Another study that intended to investigate physical education students mood according to the HRV parameters has found that the stress of academic life can lead to fatigue, mood disturbances and even the development of overtraining (Nuissier et al., 2007). Furthermore, it was observed the relation between the POMS depression score with the parasympathetic regulation of HRV, and an association of the POMS vigor score with all parameters of HRV, suggesting that greater vigor scores are associated with greater HRV and, consequently, increased autonomic control of the heart (Nuissier et al., 2007). Furthermore, in the present sample, the values of the HRV parameters were below the ones mentioned in other studies (Nuissier et al., 2007; Laborde et al., 2011), indicating that the recovery time (24h) was enough to recover athletes from the previous days of effort considering the psychophysiological parameters.

The low average of “a” responses in the part A of DALDA, reflects the low level of stressors in the present sample (Halson et al., 2002; Capostagno et al., 2014), which demonstrates the good level of team preparation at the end of the preseason, when related to psychological stress. Interestingly, in predictive equations, DALDA A presented only a correlation with STS commonly undertaken by players in the defensive sector (i.e. interception and tackling). It happens due to the greater sensitivity to stressors agents of negative mood in defenders, when compared to offensive players (Mashiko et al., 2004).
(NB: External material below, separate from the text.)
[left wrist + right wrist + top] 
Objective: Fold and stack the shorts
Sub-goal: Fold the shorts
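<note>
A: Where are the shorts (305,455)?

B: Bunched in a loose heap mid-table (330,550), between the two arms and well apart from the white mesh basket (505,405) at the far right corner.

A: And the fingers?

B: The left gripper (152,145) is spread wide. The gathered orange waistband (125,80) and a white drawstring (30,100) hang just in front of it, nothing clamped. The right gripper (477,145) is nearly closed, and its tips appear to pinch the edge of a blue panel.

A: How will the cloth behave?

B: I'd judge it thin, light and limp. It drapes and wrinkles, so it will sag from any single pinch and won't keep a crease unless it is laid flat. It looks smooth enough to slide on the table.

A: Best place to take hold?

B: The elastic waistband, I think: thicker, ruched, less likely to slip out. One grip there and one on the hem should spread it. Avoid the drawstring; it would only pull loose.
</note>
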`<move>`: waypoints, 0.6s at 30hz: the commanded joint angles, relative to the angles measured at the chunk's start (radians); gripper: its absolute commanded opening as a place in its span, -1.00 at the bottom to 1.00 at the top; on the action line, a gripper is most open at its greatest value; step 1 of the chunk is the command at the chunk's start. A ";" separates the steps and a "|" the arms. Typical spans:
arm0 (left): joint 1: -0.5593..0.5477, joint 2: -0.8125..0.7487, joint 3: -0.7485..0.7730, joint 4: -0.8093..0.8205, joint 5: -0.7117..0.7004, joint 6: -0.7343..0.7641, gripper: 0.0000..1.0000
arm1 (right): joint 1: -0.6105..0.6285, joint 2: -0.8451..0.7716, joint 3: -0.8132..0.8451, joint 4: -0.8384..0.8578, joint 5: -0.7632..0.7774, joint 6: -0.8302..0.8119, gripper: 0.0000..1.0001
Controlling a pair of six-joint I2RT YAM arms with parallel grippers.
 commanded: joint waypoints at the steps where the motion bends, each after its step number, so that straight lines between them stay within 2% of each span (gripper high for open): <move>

For the technical variables: received and committed fouls, tackling and finalization, the prediction equations were composed by physiological and psychological aspects. It was found a high influence of the parasympathetic activity on the ANS (demonstrated by RMSSD and HF) and bad state of mind (tension, hostility, depression, fatigue and confusion) and positive (vigor) of humor in STS (except for the interception), demonstrating associations between parameters of HRV and POMS reported in literature (Appelhans and Luecken, 2006; Nuissier et al., 2007; Laborde et al., 2011).

Literature demonstrates that the performance in soccer correlates with physical (Kraemer et al., 2004), physiological (Silva et al., 2008; Hunkin et al., 2014) and psychological (Filaire et al., 2001; Schmikli et al., 2011) variables. However, in the present study results only the STS who have had a highlighted relation with psychological scores have shown significant predictive equations (Table 2). This explains why some STS were not predicted by psychophysiological variables. The lack of a postgame collecting and the technical analysis of only two games can be considered as limitations of the study. It is suggested that future researches explore a broader approach, by analyzing more matches throughout a whole competition or season.

It could be concluded that the psychological variables identified through POMS and DALDA questionnaires have shown greater influence the STS, specially finalization, interception and tackling. It is suggested that mood states, plus physical and physiological information, can be relevant tools in training control; however the psychometric components could better predict STS in soccer.

Conflicts of interest

The authors declare no conflicts of interest.